That's Texan for fair dinkum."

In Australia, fair dinkum means you're for real, that
you're up front and honest. Man of steel doesn't mean
that. Was it meant to be a joke? The Coalition
laughed.

In times of trouble and danger, Bush said,
"Australians are the first to step forward, to accept
hard duties and to fight bravely until the fighting is
done." Silence to that. First forward, eh? So when did
John Howard really commit to invading Iraq and why did
he lie to us about it? And we effectively skipped Iraq
more than six months ago and the fighting goes on
without us.

Bush praised Australia for fighting alongside America
in Vietnam. Pin prick silence.

After Bush asserted that America had removed "a grave
and gathering danger" from Saddam, Bob Brown stood up.
"I call on you to return our Australians ... and we
will respect you."

Coalition members yelled "sit down, sit down" and a
parliamentary attendant approached to ask him to
leave. Bob Brown stayed in his seat and the attendant
moved away. Howard went bright red and stayed that way
for the rest of the speech. His hand clutched the
lectern in front of him.

When Bush said that "Australia is leading the way to
peace in South-East Asia", Brown interjected "We are
not a sheriff".

When Greens Senator Kerry Nettle rose to protest the
'free trade' agreement Bush and Howard are negotiating
in secret, the Coalition shouted her down. But when
Bush responded that "I love free speech" the Coalition
broke into wild applause. Many Labor pollies clapped
too.
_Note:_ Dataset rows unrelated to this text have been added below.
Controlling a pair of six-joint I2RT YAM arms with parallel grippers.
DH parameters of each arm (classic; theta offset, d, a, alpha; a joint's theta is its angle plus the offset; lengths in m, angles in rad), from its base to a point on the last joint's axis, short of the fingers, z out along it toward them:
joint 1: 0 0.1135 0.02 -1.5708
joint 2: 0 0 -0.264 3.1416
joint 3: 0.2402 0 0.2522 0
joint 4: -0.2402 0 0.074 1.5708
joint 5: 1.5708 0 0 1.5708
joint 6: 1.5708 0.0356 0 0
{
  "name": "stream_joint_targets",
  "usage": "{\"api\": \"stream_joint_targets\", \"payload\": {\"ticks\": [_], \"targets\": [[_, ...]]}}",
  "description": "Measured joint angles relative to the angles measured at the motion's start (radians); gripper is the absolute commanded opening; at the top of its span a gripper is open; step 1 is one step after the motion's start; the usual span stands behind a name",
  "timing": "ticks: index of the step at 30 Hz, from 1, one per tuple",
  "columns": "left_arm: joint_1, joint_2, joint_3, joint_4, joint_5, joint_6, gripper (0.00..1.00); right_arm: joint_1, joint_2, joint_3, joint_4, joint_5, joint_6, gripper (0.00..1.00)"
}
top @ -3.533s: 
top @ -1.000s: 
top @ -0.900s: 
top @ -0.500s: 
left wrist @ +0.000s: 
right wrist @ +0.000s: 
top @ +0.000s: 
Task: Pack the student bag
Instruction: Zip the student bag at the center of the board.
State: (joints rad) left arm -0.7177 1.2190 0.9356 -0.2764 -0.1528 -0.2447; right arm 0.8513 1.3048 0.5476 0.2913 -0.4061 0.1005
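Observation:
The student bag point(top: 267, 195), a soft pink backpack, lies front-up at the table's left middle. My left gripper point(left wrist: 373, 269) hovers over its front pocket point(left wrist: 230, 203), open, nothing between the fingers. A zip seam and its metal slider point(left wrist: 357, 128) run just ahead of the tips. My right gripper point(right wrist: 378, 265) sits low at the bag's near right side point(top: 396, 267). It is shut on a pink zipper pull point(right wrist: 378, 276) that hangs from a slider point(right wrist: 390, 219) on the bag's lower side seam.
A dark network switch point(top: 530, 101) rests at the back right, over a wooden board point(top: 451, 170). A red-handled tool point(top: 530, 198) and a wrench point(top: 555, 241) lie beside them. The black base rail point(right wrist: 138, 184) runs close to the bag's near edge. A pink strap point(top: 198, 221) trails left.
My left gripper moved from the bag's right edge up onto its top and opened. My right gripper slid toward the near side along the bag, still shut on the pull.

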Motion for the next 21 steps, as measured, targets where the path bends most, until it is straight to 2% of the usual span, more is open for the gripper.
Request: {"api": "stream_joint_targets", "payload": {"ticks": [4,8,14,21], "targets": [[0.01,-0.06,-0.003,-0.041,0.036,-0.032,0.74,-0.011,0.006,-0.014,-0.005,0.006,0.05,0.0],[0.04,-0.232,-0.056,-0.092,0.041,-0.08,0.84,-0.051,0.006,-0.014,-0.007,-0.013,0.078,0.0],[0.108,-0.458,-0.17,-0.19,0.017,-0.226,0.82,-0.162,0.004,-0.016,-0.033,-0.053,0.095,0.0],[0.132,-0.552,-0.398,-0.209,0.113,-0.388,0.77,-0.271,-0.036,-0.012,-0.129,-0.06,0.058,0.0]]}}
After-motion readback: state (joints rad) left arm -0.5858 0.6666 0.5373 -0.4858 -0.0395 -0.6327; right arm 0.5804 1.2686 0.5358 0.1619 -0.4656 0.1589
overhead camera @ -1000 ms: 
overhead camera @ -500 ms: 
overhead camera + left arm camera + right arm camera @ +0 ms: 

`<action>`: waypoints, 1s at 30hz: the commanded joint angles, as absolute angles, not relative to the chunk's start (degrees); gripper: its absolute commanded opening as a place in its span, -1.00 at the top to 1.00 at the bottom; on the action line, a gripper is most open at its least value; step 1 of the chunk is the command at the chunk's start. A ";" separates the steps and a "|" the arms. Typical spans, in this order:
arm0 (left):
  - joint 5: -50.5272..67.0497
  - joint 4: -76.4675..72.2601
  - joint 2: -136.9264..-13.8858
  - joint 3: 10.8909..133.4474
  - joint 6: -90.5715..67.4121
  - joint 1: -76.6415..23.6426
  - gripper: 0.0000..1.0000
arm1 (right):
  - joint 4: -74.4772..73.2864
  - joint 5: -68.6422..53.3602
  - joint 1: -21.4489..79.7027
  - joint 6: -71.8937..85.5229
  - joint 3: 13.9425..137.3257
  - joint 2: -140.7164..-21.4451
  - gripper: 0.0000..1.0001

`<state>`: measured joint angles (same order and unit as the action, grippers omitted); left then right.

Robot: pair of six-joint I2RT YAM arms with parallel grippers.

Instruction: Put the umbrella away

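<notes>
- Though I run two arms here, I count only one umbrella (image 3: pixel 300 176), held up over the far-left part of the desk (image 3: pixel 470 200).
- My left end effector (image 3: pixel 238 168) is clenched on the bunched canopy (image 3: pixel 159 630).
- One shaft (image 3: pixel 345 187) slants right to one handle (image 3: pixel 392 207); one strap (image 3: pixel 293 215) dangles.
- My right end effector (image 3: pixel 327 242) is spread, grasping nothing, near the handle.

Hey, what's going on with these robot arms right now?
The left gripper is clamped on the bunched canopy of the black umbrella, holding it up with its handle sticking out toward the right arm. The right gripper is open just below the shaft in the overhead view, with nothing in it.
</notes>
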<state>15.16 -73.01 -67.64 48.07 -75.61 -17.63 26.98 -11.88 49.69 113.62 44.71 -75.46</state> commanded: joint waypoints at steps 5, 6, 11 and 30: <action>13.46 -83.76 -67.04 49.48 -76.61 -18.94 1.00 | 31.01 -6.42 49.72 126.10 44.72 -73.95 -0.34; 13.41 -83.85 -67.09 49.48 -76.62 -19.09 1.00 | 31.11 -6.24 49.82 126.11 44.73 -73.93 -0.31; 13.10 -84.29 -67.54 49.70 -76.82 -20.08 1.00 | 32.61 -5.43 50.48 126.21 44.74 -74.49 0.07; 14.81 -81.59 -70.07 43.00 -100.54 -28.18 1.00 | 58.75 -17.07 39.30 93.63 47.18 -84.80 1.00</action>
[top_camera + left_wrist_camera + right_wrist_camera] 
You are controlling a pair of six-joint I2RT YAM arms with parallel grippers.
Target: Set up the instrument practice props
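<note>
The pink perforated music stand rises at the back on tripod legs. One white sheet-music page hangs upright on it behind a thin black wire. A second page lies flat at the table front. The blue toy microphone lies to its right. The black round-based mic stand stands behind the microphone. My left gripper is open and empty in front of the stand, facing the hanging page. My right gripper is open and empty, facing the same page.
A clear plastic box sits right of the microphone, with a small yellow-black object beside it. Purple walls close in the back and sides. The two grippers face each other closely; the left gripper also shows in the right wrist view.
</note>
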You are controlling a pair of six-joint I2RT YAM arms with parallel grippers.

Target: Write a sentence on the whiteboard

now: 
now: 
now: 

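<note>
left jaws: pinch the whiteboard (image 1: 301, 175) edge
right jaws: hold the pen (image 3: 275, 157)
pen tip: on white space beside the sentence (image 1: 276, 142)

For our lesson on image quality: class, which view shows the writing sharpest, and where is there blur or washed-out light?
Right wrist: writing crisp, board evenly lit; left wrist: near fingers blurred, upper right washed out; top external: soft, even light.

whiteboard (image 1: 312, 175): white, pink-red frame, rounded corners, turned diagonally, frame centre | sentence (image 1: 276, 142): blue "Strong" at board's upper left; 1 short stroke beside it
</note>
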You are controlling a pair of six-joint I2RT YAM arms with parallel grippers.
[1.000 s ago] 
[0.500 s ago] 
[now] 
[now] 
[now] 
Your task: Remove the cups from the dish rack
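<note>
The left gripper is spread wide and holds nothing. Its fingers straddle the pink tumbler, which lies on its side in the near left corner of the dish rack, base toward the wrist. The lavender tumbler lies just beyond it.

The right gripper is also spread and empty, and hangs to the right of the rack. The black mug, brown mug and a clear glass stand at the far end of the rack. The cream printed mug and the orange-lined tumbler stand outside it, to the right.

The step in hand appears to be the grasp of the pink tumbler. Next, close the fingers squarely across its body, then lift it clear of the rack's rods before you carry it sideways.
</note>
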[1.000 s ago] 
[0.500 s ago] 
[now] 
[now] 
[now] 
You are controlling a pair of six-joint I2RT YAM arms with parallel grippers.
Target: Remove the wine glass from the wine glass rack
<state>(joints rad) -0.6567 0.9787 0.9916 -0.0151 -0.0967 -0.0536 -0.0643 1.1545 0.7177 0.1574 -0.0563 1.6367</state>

Brown opened his arms and said with a smile: "We
do too."

George Bush said that "a code of free people" united
our nations, which "embraces the things that are
right, and condemns the things that are wrong".

"We call evil by its name, and stand for the freedom
that leads to peace."

The Coalition machine stood as one and clapped
continuously for several minutes until Bush shook
hands with pollies and left the Chamber. Most Labor
MPs stood and briefly applauded. About 13 remained
seated, mostly women.

As Bush headed to the exit, Coalition MPs formed a
human shield to stop the Greens approaching their man.
Western Australian Ross Lightfoot used his elbows, as
he and others held her back like police holding back
the protesters outside. At the same time, Labor MP
Tanya Plibersek strode to the other side of the
chamber to Condaleeza Rice, shook her hand and handed
her a book of speeches Labor MPs made in Parliament
opposing the war before Howard said yes to George
Bush. They smiled and shook hands.

After Bush left health minister Tony Abbott demanded
that Brown and Nettle be suspended from Parliament.
Speaker Neil Andrew asked those in favour to say aye.
The Coalition roared "YES". Those against say no.
Several muted Labor voices said no. Bob Brown called
for a vote, as required when there is dissent on the
voices. But Mr Andrew pretended not to have heard him
and ordered the suspension, which means Brown and
Nettle are banned from attending the Chinese leader's
speech to Parliament today. Labor was relieved - it
feared some of its members would defend the right of
the representatives of a significant number of
Australians to have their say while all others stayed
silent.

Brown argued later that he was given no choice but to
interject on behalf of those two Australians Howard
had abandoned, since Bush refused to do the usual and
mix with MPs over tea and scones after receiving the
rare honour of addressing a joint sitting of the
Australian Parliament. Parliament knocked back Brown's
request to make a speech.

The Green's protest and the unprecedented physical
violence in our Parliament meant Labor didn't make the
TV news last night. In a way, it was a relief -
absence stymied the political cartoon Howard hoped
he'd drawn for the TV news - Coalition united behind
our hero George, Labor divided.

If he'd had his way, Australians would not have seen
either Brown or Nettle rise in their places to address
the president, either in a photo or on film. In one of
many firsts of this occasion, he banned press
photographers from the gallery reserved for the media.
He decreed that the government's official
photographers, Auspic, would take that position,
behind Bush, looking out to Brown and Nettle. The
arrangement was that Auspic would supply pictures to
all media. The government later banned Auspic from
distributing their pictures to anyone.

The government never lets film cameras into any
gallery in the chamber. Instead its official film
makers body ASVO shoots vision according to strict
rules which ban it filming 'disorderly behaviour' by
MPs so the public not in the public gallery don't see
the truth. It rejected requests from the American
media to make an exception for them. CNN defied the
ruling, on the nod from White House Security - which,
it seems, took over our parliament for the day - and
got the footage which shows a parliamentary attendant
manhandling a Senator.

And so it came to be that Australia's media had to beg
the American media for footage of the Brown/Nettle
interventions in the Australian Parliament. The
technical format used by the Americans is different to
ours, so our media had to film off the US monitors.
That's why the vision you saw on TV last night was
grainy and jumpy. You also saw a parliamentary
attendant grab Senator Kerry Nettle's shirt in an
attempt to drag her away from George Bush courtesy of
CNN footage shot in defiance of John Howard.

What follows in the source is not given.